Konto bei Insolvenz
Zur Vorbereitung einer Insolvenz ist es besonders wichtig, dass Sie ein neues Gehaltskonto einrichten.
Das Konto bei Insolvenz sollte gleich ein pfändungsgeschützes P-Konto
sein. Befindet sich das derzeitige Gehaltskonto im Minus, ist ein neues
Konto geradezu überlebenswichtig.
Mit dem neuen Konto vermeiden Sie
zweierlei:
Kontopfändung: Weil das Konto
neu ist und deswegen kein Gläubiger kennt, kann es vorläufig nicht
gepfändet werden.
Totalverlust eines Monatseinkommens:
Ist Ihr Gehaltskonto derzeit im Minus, wird die Bank das Konto
schließen, sobald sie von der Insolvenz erfährt. Dann fehlt Ihnen ein
Monatsgehalt. Die Freigabe ist nicht gerichtlich erzwingbar, weil die
Bank Ihr Gehalt mit den Schulden verrechnen darf.
Eröffnen Sie deswegen ein Guthabenkonto bei einer neuen Bank. Die alte Bank behandeln Sie nun als Gläubiger und heften den Vorgang in den Gläubiger-Ringbuchordner ein.
Haben Sie negative Schufa-Einträge, war es zumindest früher sehr
schwierig, an ein neues Konto zu kommen.
Das ist seit dem 1. Juli 2010 mit
Einführung des P-Kontos (Pfändungsschutzkonto) nun hoffentlich
besser geworden.
P-Konto bedeutet: Jedermann kann sein
Konto ab sofort in ein pfändungsgeschütztes Konto umwandeln lassen.
Damit kann man das Kontoguthaben nicht mehr vollständig pfänden,
sondern nur noch bis zur jeweiligen Pfändungsgrenze.
Die Mindest-Pfändungsgrenze beträgt 990 EUR. Also kann von einem P-Konto nur das Gutahben über 990
EUR gepfändet werden.
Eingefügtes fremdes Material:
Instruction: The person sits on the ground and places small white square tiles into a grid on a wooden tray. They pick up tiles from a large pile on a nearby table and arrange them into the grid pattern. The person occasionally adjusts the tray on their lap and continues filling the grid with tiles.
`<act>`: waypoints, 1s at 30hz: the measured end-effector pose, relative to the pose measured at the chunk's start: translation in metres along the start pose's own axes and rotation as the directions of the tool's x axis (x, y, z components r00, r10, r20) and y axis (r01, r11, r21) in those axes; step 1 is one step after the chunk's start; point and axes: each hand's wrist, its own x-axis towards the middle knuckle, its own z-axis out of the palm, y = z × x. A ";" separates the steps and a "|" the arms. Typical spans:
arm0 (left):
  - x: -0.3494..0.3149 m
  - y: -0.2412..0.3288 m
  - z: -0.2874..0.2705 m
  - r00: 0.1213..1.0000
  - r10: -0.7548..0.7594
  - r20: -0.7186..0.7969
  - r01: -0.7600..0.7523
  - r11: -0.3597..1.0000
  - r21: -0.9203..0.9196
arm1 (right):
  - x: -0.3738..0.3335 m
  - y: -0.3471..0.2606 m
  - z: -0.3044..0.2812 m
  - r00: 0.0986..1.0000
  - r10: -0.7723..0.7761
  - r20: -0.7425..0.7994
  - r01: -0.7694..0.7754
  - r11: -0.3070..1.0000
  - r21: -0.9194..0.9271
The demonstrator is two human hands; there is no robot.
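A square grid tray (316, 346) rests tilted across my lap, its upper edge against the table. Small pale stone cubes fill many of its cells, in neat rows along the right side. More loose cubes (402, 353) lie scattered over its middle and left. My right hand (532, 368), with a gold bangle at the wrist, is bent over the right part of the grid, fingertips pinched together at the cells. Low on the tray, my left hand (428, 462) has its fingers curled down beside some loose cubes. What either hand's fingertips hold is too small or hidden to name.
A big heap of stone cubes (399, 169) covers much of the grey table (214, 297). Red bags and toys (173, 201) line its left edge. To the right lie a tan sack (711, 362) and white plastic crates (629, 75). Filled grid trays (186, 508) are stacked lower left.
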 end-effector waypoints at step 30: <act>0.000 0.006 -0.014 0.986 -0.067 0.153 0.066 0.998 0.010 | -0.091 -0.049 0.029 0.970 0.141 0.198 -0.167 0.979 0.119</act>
Falls Sie Unterhaltspflichten haben, ist
diese Pfändungsgrenze entsprechend höher.
Trotz Einführung des P-Kontos empfehle
ich Ihnen zur Vorbereitung einer Insolvenz ein neues Konto bei einer
neuen Bank einrichten zu lassen. Sicher ist sicher und dopelt genähnt
hält bekanntlich besser. Das neue Konto sollte dann gleich ein P-Konto
sein.
Falls Sie bei der alten Bank Schulden
haben, zum Beispiel weil der Dispo überzogen ist, werden Sie bei
dieser alten Bank ohnehin kein P-Konto bekommen und nach wie vor besteht
die Gefahr, dass die Bank die Schulden mit Ihrem P-Konto verrechnet.
Sobald das neue Konto eingerichtet ist, lassen Sie Ihr Einkommen dorthin überweisen. Ändern Sie außerdem
alle wichtigen Zahlungen, wie Miete, Telefon, usw. Das neue Konto
keinesfalls den alten Gläubigern verraten. Also auch nichts überweisen.
Das neue Konto bleibt natürlich nur bis
zum nächsten Offenbarungseid unentdeckt. Aber das dauert ein
Weilchen und bis dahin sind Sie längst in der Verbraucherinsolvenz.